Grindhouse is an American term for a theater that mainly showed exploitation films. It is thought to stem from the defunct burlesque theaters on 42nd Street, New York, where “bump n’ grind” dancing and striptease used to be on the bill. In the 1960s these theaters were put to new use as venues for exploitation films, a trend which continued strongly throughout the 1970s in New York City and other urban centers, mainly in North America, but began a long decline during the 1980s with the advent of home video.

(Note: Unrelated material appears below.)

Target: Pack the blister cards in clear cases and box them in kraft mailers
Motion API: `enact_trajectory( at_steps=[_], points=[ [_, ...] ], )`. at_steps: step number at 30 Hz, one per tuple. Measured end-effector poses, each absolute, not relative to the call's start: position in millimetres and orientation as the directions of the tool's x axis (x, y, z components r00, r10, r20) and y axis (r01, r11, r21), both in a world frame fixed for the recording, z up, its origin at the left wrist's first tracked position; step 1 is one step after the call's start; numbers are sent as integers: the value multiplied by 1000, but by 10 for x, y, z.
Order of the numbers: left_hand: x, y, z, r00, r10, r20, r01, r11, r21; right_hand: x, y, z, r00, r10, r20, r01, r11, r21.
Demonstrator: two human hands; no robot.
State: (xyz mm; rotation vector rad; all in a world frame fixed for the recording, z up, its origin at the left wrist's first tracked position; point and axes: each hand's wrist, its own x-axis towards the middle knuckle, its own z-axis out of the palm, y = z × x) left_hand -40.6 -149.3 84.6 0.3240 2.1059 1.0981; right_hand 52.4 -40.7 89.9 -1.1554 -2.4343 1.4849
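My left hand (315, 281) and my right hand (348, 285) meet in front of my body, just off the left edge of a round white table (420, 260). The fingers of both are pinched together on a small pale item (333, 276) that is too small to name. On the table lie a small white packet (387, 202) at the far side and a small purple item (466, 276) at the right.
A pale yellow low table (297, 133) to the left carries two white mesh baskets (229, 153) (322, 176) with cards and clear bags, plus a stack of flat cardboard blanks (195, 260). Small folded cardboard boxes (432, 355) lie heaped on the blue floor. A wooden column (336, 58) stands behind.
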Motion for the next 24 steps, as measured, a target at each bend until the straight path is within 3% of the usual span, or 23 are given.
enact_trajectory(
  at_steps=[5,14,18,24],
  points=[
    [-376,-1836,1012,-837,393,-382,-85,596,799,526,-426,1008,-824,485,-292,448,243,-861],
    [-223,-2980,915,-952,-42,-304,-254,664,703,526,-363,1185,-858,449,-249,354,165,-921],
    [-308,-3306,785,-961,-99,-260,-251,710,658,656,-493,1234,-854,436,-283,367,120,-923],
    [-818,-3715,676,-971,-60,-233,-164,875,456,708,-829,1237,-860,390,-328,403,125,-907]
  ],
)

Exploitation film is an informal label which may be applied to any film which is generally considered to be low budget, and therefore apparently attempting to gain financial success by “exploiting” a current trend or a niche genre or a base desire for lurid subject matter. The term “exploitation” is common in film marketing for promotion or advertising in any type of film. These films then need something to exploit, such as a big star, special effects, sex, violence, or romance. An “exploitation film”, however, due to its low budget, relies more heavily than usual on “exploitation”. Very often, exploitation films are widely considered to be of low quality, and are generally “B movies”. Even so, they sometimes attract critical attention and cult followings. Some films which might readily be labeled as “exploitation films” have become trend setters and of historical importance in their own right, such as Night of the Living Dead (1968). Some films also might be advertised by the producers themselves as “exploitation films” in order to pique the interest of those who seek out films of this type.